Job consuming long time to execute..

devesh_ssingh · Post by **devesh_ssingh** » Sun Jun 26, 2011 1:02 am

Hi mentors,

One of my job which have 2 joins subsequently followed by sort on key for both reference and Source as shown below..i m performing left outer join on both occassion.........

db2_1 db2_2 rej1
|4 billion |2.5 millli |
sort_2 sort_4 |
| | |
src-->trx1-->sort_1--->join1----trx2--sort_3-->join2--->trx3-->Load_OP
|
|
rej2

source is approx.. 2 miilion

every sort is hash partition and sort on key column...
join have same partition....

this job is taking approx...4 hours to execute...whats wrong in designing? please suggest some changes

also in trx 3 i am capturing unmatched data coming after both the join and passing only matched to o/p through constraint like

rej1---> mer_id(int 10)=0( this is achieved)
rej2--->IP_ID(int 10)=0( this is achieved too)
Load_OP---> mer_id<>0 or IP_ID<>0( it doesn't, still throw records which have value 0, please suggest how do i achieve this?)
as far i know for integer unmatched column 0 is populated..

devesh_ssingh · Post by **devesh_ssingh** » Sun Jun 26, 2011 1:14 am

the design of job doesn't appered properly...

i have two joins in a job..both referance and source followed by sort stage(hash partition and sort on key) ...Join have been given same partition on both referance and source...

similar operation on join 2.

in the last transformer there is 3 o/p dataset

rej1---> mer_id(int 10)=0( this is achieved)
rej2--->IP_ID(int 10)=0( this is achieved too)
Load_OP---> mer_id<>0 or IP_ID<>0( it doesn't, still throw records which have value 0, please suggest how do i achieve this?)
as far i know for integer unmatched column 0 is populated..

the job is taking lot of time to execute, please suggest?

ref1 and ref2 have 4 billion and 2.5 million data approx...

source have around 2 million..

Thanks in advance
Devesh

ray.wurlod · Post by **ray.wurlod** » Sun Jun 26, 2011 1:43 am

Use Code tags to get the layout right. Then it might be clearer what you're trying to accomplish. Please also advise what the join keys are for each of the Join stages.

devesh_ssingh · Post by **devesh_ssingh** » Sun Jun 26, 2011 1:54 am

Code: Select all

                     db2_1                  db2_2       rej1                      
                     |4 bill                    |2.5 mill  |
                  sort_2                  sort_4           |
                     |                           |         |
src-->trx1-->sort_1--->join1----trx2--sort_3-->join2--->trx3-->Load_OP
                                                           |
                                                           |	
                                                           rej2

Join1 key is Mer_no( char 10)
join 2 key is MKT_code( char3)

jwiles · Post by **jwiles** » Sun Jun 26, 2011 5:22 pm

Do you have an understanding of the actual volume of data (number of bytes) represented by both your main dataset and your reference data? Volume = record_width * number_of_records.

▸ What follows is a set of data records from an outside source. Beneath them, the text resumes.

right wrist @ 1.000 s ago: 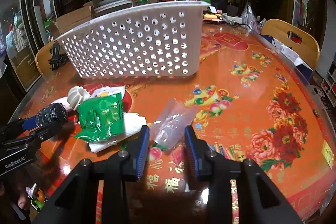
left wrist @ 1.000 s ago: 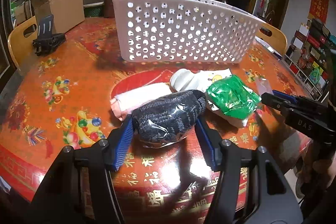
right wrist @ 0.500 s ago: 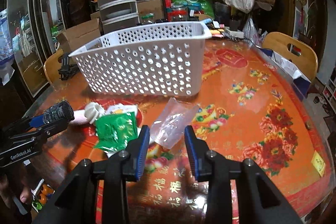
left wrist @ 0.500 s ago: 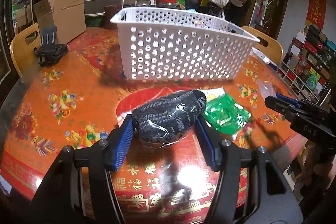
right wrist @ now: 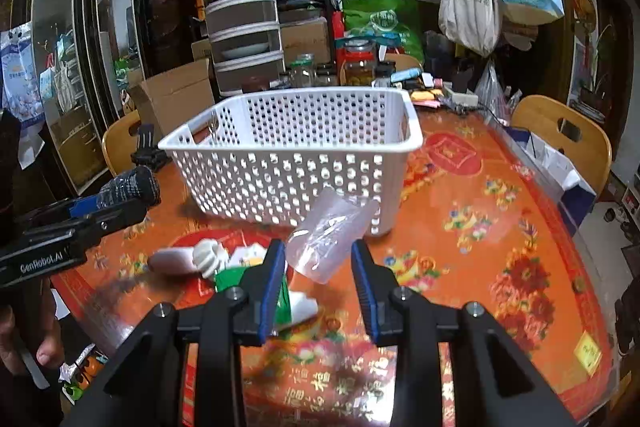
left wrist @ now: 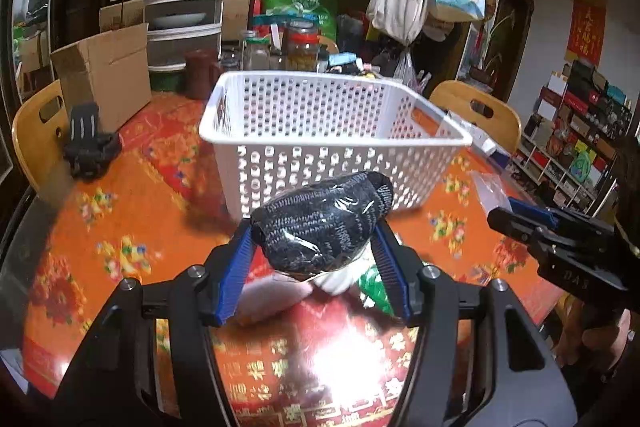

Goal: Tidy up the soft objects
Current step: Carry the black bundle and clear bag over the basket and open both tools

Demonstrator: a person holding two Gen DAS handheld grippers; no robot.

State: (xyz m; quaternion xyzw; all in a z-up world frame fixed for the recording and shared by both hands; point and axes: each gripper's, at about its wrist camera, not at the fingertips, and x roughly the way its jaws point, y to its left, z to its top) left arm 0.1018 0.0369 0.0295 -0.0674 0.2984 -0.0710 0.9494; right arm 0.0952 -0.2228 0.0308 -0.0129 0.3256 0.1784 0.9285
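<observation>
My left gripper (left wrist: 314,247) is shut on a black knitted roll wrapped in clear film (left wrist: 324,223), lifted above the table just in front of the white perforated basket (left wrist: 332,125). My right gripper (right wrist: 320,255) is shut on a clear plastic packet (right wrist: 330,233), also lifted, near the basket's (right wrist: 296,155) front right corner. On the table below lie a pink roll (right wrist: 170,261), a white ribbed item (right wrist: 208,255) and a green packet (right wrist: 232,277), partly hidden by the fingers. Each gripper appears in the other's view, the left gripper (right wrist: 116,201) and the right gripper (left wrist: 520,215).
The round table carries an orange-red patterned cloth (right wrist: 500,247). A black clamp-like stand (left wrist: 88,143) sits at its far left by a cardboard box (left wrist: 104,71). Jars (left wrist: 300,45) and clutter stand behind the basket. Wooden chairs (right wrist: 564,135) ring the table.
Both grippers have risen with their loads, the black roll and the clear packet leaving the table. The basket's inside has come into view; the remaining soft items lie lower in frame.
</observation>
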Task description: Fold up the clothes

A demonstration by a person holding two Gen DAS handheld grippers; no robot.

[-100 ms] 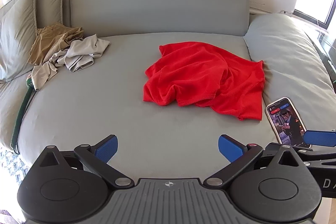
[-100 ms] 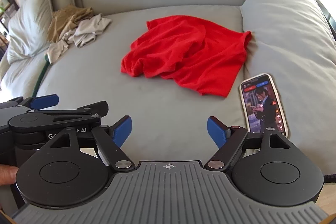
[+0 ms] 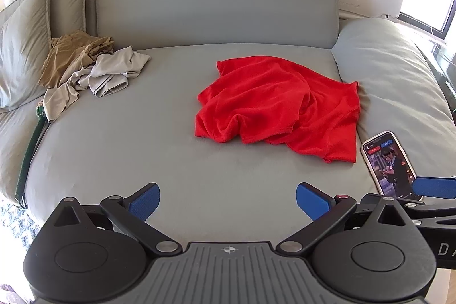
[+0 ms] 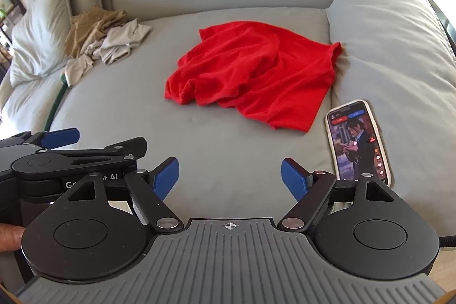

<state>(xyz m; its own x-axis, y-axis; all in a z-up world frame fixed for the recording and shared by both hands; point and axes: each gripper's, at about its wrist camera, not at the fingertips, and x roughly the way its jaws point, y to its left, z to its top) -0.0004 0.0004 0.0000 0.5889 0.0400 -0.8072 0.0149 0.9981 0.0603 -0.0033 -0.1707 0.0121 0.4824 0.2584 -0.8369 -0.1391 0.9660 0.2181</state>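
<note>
A: Grey sofa bed (image 3: 142, 155) fills the view. Red shirt (image 3: 279, 107) crumpled at centre, well apart from both tools. Tan and beige heap (image 3: 85, 70) at ten o'clock by the pillows (image 3: 20, 47). Phone (image 4: 357, 140) at three o'clock, screen lit.

B: Bearing from the tools?

A: Shirt at roughly one o'clock from the left gripper (image 3: 228, 198), twelve from the right gripper (image 4: 229, 177). Long axis runs eleven to four. Right looks nearer its low hem corner.

B: Jaws?

A: Both spread wide, nothing between them.

B: Change from a moment back?

A: None visible; cloth, phone and both tools sit the same.
</note>
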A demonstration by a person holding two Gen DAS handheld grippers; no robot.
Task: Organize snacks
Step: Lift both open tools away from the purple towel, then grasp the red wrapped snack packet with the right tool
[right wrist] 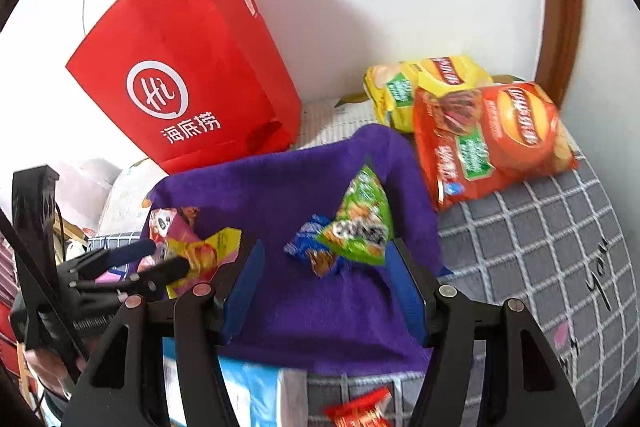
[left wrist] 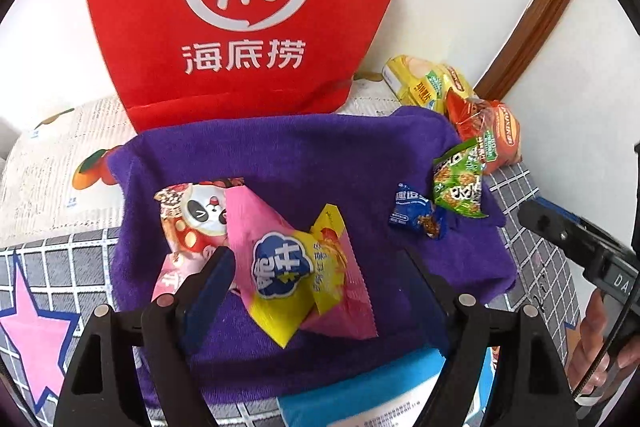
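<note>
**Tongs open over snacks on purple towel**

Left gripper (left wrist: pixel 316 279): jaws apart, nothing pinched; the pink-and-yellow packet (left wrist: pixel 304 267) lies loose between them, clear of both pads. Angled steeply down at the towel (left wrist: pixel 320 155).

Right gripper (right wrist: pixel 324 283): jaws apart and empty, angled down just short of the green packet (right wrist: pixel 360 223) and blue candy (right wrist: pixel 310 247).

Pink-and-yellow packet: crinkled pillow pack, blue cloud logo, serrated edge; long axis diagonal, upper left to lower right in the left view. Beside it, partly tucked under, a panda packet (left wrist: pixel 192 219).

Green packet: triangular, point away from the camera, touching the blue candy at the towel's right.

Chip bags, yellow (right wrist: pixel 424 83) and orange (right wrist: pixel 492 139), lie off the towel by the wall. Red bag (right wrist: pixel 188 67) stands upright behind.
</note>
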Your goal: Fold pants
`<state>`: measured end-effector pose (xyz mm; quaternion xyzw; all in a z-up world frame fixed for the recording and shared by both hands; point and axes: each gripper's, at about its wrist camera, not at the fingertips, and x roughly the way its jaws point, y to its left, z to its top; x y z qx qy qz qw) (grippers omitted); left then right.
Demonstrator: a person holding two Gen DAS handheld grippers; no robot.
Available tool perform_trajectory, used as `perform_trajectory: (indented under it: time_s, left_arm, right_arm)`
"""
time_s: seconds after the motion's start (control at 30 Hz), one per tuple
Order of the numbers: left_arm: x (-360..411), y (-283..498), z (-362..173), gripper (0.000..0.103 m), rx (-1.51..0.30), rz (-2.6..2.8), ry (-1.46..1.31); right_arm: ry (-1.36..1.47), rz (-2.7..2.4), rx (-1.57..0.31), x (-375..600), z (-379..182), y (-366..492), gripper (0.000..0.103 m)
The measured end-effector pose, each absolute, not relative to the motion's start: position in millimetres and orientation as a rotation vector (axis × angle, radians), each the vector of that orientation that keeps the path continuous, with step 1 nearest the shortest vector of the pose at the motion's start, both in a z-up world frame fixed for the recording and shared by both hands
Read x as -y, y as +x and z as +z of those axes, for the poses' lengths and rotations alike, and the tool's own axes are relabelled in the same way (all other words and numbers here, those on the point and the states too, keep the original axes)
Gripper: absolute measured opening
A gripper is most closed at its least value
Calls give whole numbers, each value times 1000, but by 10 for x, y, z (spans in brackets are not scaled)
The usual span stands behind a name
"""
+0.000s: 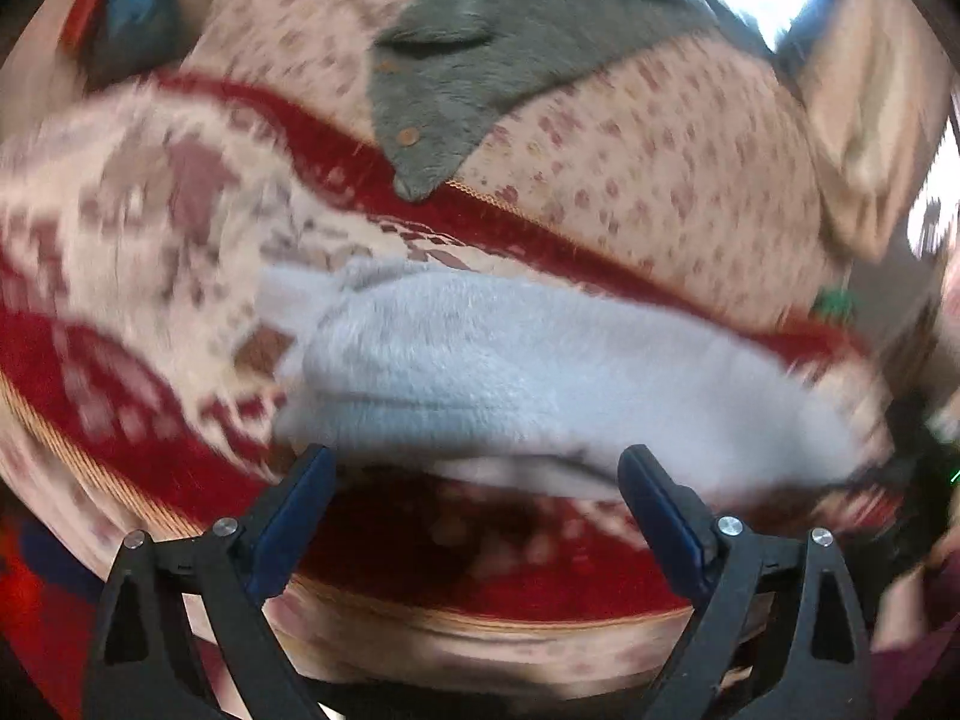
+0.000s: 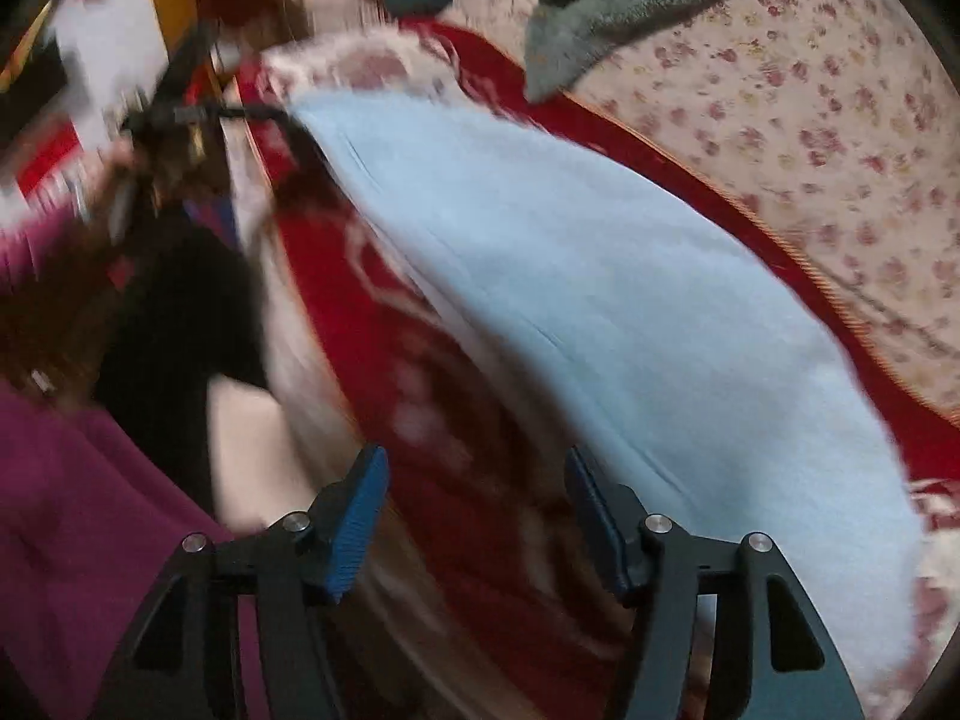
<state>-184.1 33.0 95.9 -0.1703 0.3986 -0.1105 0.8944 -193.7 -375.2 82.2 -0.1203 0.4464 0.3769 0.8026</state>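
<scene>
You are working over a big red rug (image 1: 384, 180) with white patterns, and behind it sits a sofa (image 1: 660, 168) in flowered cloth with a gray blanket (image 1: 456, 54) draped on it. Both views are blurry.

The pants (image 2: 600, 276) are pale blue and fuzzy. They lie flat on the rug, and they look folded into one long strip already.

From your right gripper (image 2: 474, 513), the strip runs long, from about 11 o'clock far away down to 3 o'clock close by. Its near edge is just beside your right-hand finger. The jaws stand wide apart and hold nothing.

From your left gripper (image 1: 477, 480), the pants (image 1: 540, 372) lie straight ahead at 12 o'clock, stretching sideways from 10 o'clock to 2 o'clock. The near edge sits right at the fingertips. These jaws are spread wide too, with nothing between them.

Both claws are near the cloth. I think the next move is to pinch one short end and bring it over to the other end.

No boxes or baskets show here.
</scene>
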Motion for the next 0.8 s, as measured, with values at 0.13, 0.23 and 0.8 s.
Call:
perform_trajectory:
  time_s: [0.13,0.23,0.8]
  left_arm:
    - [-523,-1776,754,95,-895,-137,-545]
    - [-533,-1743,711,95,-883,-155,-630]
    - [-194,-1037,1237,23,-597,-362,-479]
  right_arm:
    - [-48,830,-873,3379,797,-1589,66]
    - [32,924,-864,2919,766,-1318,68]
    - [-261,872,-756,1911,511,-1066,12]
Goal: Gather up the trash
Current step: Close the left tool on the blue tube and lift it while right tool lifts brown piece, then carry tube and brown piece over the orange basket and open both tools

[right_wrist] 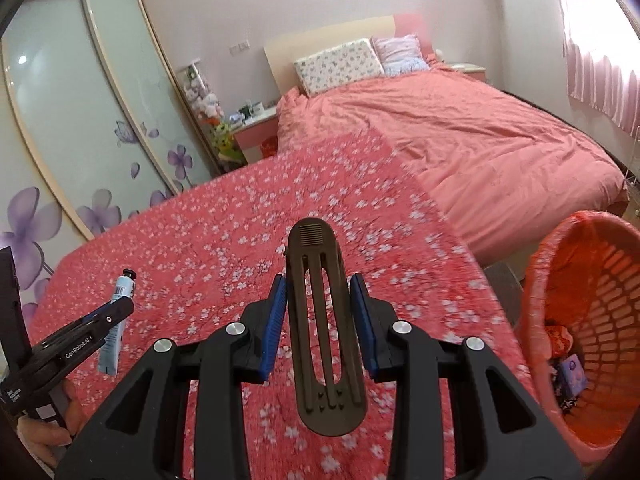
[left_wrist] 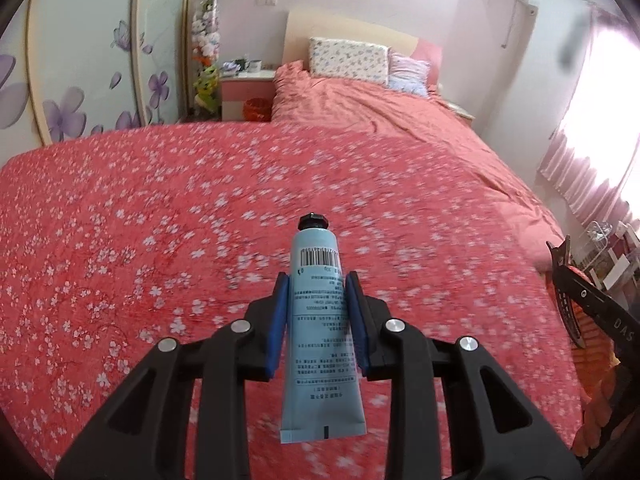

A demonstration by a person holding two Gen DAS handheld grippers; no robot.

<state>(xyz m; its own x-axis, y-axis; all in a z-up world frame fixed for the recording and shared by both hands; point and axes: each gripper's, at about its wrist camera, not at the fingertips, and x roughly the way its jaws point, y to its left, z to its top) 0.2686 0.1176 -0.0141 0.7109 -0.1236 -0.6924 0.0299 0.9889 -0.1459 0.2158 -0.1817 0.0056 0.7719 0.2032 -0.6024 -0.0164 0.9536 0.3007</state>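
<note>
Trash first: a light-blue tube (left_wrist: 318, 320) with a black cap and a barcode is clamped between the blue pads of the left hand-held gripper (left_wrist: 318, 292), cap pointing away, up off the bed (left_wrist: 160, 220) with its red floral bedspread. The right hand-held gripper (right_wrist: 320, 300) is squeezed onto a dark brown hair clip (right_wrist: 324, 340), long and slotted, rounded at both ends, also off the bedspread. Just to the right of that sits a pink plastic wastebasket (right_wrist: 580, 320) with a lattice wall, tipped toward the camera. A few bits lie in the bottom of it, something red and something purple-ish, too blurry to name. From the right wrist view you can also see the left one holding the tube out over the bed, and a bit of the person's hand (right_wrist: 48, 432) on its grip.
</note>
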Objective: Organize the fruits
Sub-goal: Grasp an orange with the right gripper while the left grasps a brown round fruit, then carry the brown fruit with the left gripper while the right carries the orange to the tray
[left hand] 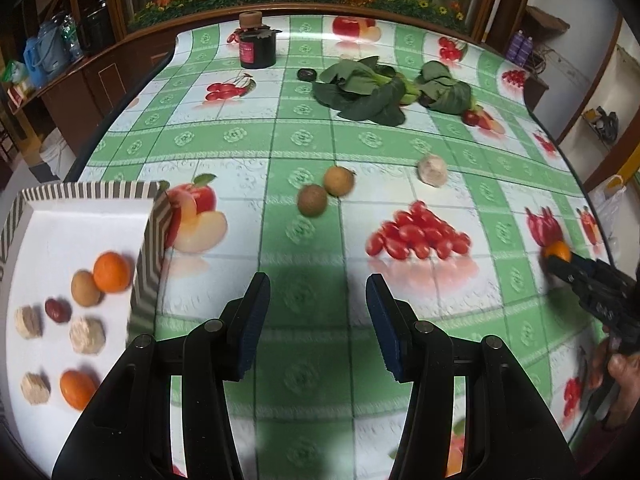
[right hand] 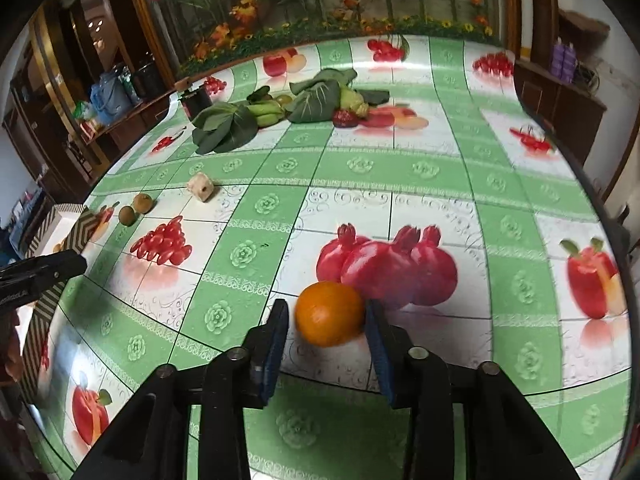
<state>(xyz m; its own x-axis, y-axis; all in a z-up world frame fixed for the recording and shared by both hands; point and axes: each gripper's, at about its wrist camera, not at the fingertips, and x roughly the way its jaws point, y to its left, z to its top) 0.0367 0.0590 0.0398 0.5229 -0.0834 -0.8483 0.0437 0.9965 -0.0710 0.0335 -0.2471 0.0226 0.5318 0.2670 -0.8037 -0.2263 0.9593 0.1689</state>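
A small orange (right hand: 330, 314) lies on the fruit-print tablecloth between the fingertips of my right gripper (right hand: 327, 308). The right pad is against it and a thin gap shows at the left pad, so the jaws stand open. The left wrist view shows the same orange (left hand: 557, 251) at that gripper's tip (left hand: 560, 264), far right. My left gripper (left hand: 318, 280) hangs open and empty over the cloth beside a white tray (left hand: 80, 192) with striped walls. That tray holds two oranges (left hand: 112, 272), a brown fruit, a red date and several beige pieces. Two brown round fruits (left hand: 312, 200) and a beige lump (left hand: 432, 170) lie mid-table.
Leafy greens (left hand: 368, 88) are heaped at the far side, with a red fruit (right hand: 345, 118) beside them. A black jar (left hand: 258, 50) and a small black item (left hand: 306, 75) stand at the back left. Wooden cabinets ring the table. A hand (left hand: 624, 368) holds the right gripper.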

You have 4 billion records going into the first join, being sourced by DB2. How long does it take to read and sort just that data? (DB2->Sort->Copy) Do those records contain only the data required to join to and apply to the main records?

How many degrees of parallelism is your job running with?

Regards,

devesh_ssingh · Post by **devesh_ssingh** » Sun Jun 26, 2011 11:37 pm

whatever i have explained is the actual volumne of data...

also the transfomer used is bot just to copy but carry some transformation.

its running of 4-node configuration..

first join reads 4567 rows/sec from referance seems like after 1st join perfromance degrades drastiaclly and after trx2 reading is like 54 rows/sec..

ray.wurlod · Post by **ray.wurlod** » Mon Jun 27, 2011 12:07 am

It doesn't degrade at all, actually. But the statistics are misleading. The downstream link from the Join stage started its clock (the "seconds" part of rows/sec) running as soon as the job started, but didn't actually receive any rows until the sort was complete, at least on one partition. That's why rows/sec appears low. It's one of the many reasons I counsel not to use rows/sec as a measure of ETL performance.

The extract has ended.